El ser humano tiene la
capacidad de ver las diferencias de las partes, así como el todo que forman
esas mismas partes. Si solo alimentamos una de estas capacidades, si solo
educamos desde una concepción de la realidad -y por extensión del conjunto de
la humanidad-, creceremos como hombres y mujeres con discapacidad humana, es
decir incompletos y, por tanto, disfuncionales. Pues tan importante es ver la
riqueza de las diferencias, como la diversidad de la unidad. Ya que ambas son
cualidades cognitivas innatas del ser humano.
En este sentido tiene
gran responsabilidad la educación, ya que si ya desde pequeños sólo enseñamos a
nuestros hijos todo aquello que nos diferencia, y les vetamos la educación de
todo aquello que nos une, ¿cómo van a saber nuestros hijos que formamos parte
de un todo común? ¿Cómo, pues, van a integrar en vez de excluir?

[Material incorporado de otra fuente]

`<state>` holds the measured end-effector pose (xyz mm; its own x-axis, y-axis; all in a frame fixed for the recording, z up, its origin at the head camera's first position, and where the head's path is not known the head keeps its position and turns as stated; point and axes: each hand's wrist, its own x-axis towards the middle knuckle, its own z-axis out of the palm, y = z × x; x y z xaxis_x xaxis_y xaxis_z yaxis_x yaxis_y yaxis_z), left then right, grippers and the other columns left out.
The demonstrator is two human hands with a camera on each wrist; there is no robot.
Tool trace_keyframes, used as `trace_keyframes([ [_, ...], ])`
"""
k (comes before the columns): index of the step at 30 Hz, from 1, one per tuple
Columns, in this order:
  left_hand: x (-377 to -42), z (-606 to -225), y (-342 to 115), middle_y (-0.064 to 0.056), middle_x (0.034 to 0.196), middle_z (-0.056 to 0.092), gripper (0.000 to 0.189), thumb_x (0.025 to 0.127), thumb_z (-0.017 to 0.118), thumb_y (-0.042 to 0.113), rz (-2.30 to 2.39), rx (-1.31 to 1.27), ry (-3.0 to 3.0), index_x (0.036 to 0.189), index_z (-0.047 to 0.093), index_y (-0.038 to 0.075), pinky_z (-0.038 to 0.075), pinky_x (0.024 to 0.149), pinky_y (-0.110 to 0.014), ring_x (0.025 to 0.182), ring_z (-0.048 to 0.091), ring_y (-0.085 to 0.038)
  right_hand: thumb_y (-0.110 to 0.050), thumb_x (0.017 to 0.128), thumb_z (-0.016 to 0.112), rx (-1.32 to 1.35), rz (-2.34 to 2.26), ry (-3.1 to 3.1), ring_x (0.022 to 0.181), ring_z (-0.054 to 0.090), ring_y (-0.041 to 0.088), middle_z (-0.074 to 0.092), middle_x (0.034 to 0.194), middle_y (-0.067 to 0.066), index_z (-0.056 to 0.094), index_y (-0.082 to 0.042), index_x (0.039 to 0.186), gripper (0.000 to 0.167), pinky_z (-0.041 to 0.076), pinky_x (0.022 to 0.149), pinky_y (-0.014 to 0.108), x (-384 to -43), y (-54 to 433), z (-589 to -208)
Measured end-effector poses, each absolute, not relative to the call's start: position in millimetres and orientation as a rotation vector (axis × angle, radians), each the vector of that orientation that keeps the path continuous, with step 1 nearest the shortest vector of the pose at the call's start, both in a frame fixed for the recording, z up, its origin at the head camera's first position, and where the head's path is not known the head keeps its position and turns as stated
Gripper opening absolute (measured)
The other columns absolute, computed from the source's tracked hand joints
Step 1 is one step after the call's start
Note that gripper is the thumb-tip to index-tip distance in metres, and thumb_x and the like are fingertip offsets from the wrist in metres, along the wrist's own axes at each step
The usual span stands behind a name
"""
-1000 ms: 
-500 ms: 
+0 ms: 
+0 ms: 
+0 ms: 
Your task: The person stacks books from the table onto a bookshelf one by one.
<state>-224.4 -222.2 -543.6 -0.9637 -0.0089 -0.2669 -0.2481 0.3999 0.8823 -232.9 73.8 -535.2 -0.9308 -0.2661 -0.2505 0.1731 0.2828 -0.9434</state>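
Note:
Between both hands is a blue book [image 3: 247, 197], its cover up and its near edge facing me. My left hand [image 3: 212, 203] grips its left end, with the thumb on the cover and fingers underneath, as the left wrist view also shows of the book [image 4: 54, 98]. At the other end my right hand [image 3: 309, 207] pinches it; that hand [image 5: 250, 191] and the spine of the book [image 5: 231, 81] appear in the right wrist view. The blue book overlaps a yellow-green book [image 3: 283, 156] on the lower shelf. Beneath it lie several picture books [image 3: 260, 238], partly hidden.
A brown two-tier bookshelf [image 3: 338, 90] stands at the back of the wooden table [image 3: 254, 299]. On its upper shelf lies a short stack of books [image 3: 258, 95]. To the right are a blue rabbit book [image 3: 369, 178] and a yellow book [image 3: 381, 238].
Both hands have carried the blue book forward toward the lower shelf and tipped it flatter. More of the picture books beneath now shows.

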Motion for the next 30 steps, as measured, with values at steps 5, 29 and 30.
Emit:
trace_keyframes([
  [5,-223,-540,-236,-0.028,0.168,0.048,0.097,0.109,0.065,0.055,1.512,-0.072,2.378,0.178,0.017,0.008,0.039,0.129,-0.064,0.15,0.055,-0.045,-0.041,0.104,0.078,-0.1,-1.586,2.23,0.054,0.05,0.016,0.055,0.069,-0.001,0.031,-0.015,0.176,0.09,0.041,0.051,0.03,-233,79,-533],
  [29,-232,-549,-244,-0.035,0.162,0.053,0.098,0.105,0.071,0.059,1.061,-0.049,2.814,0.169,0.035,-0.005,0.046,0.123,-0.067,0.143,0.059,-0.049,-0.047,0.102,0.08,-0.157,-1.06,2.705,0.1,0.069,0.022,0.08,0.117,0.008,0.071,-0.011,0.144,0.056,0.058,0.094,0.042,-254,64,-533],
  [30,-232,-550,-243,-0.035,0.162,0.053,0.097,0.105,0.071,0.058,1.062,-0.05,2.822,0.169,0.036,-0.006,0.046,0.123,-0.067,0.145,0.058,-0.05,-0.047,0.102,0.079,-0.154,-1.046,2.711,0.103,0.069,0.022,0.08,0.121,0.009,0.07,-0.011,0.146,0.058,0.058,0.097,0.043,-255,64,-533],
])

Quizás la
respuesta la debamos de buscar en los intereses de quienes marcan las
directrices de nuestra educación. Preguntémosles pues a sus ilustres señorías
que dirigen nuestras sociedades por qué nos enseñan a excluir, en vez de a
integrar.
Dime qué sociedad quieres
construir, y te diré qué educación debes impartir. Está claro que educar desde
la diferencia que nos separa crea sociedades desiguales y excluyentes, en las
que sólo unos pocos se benefician de privilegios sobre los otros muchos,
mientras que educar desde lo que nos une crea sociedades solidarias, inclusivas,
equilibradas y más humanas. Por tanto, tendremos aquella sociedad cuya
educación queramos alimentar.
Superar la ruptura de la
dualidad entre la parte y el todo, redescubriendo la capacidad humana de
concebir el mundo desde la diversidad de la unidad, nos conducirá, sin lugar a
dudas, al camino para construir un futuro mejor para todos los seres que
vivimos en este planeta. Nuestra es la opción y la voluntad, tanto a nivel
individual como colectivo, para lograrlo.